* Work to complete: The line that contains "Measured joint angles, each" marks the end: retype the data below exactly from its first line through that line.
=== Section Start ===
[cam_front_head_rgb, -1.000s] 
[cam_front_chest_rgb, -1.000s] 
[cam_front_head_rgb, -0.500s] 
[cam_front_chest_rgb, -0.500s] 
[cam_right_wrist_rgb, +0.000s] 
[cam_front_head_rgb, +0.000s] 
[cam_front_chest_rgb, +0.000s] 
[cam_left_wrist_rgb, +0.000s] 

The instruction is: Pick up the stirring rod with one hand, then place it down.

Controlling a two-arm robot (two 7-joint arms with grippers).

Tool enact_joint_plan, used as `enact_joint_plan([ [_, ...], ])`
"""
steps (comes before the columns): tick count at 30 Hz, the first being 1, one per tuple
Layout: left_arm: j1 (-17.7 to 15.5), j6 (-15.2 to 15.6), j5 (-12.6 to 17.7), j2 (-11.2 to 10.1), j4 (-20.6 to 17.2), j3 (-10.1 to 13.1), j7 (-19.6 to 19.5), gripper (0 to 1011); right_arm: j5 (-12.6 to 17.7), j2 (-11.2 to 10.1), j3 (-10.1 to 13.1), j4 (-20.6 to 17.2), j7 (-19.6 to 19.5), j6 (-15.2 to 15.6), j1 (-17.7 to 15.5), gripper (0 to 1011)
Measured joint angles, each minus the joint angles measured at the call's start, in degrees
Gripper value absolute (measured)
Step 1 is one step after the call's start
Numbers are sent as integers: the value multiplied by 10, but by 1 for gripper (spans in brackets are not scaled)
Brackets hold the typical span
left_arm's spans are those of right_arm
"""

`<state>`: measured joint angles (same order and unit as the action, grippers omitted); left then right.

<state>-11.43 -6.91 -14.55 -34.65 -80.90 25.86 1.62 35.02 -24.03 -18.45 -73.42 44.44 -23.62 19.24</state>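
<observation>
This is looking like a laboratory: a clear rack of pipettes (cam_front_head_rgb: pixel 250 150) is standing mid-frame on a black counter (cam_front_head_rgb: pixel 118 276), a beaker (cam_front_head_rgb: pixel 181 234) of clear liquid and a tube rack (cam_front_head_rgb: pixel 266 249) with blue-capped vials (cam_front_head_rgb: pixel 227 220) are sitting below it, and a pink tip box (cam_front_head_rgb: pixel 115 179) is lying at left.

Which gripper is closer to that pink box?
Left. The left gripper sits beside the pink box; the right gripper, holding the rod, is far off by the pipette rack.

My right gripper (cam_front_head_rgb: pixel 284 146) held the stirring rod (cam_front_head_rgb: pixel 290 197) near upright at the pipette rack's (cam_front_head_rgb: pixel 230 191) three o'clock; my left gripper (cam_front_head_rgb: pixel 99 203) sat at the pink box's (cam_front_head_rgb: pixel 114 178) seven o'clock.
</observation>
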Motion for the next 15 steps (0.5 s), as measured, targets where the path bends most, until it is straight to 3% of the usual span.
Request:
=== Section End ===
* Response box:
[cam_front_head_rgb, -1.000s] 
[cam_front_chest_rgb, -1.000s] 
[cam_front_head_rgb, -0.500s] 
[cam_front_chest_rgb, -0.500s] 
[cam_right_wrist_rgb, +0.000s] 
[cam_front_head_rgb, +0.000s] 
[cam_front_chest_rgb, +0.000s] 
[cam_left_wrist_rgb, +0.000s] 

The instruction is: Pick up the stirring rod with one hand, then place it down.

Controlling a two-arm robot (two 7-joint arms with grippers).

Tool enact_joint_plan, used as `enact_joint_plan([ [_, ...], ])`
"""
steps (comes before the columns): tick count at 30 Hz, the first being 1, one per tuple
Layout: left_arm: j1 (-17.7 to 15.5), j6 (-15.2 to 15.6), j5 (-12.6 to 17.7), j2 (-11.2 to 10.1), j4 (-20.6 to 17.2), j3 (-10.1 to 13.1), j7 (-19.6 to 19.5), gripper (0 to 1011); right_arm: j5 (-12.6 to 17.7), j2 (-11.2 to 10.1), j3 (-10.1 to 13.1), j4 (-20.6 to 17.2), j7 (-19.6 to 19.5), j6 (-15.2 to 15.6), j1 (-17.7 to 15.5), gripper (0 to 1011)
Measured joint angles, each minus the joint angles measured at the call's start, in degrees

What the exercise required has been answered in full.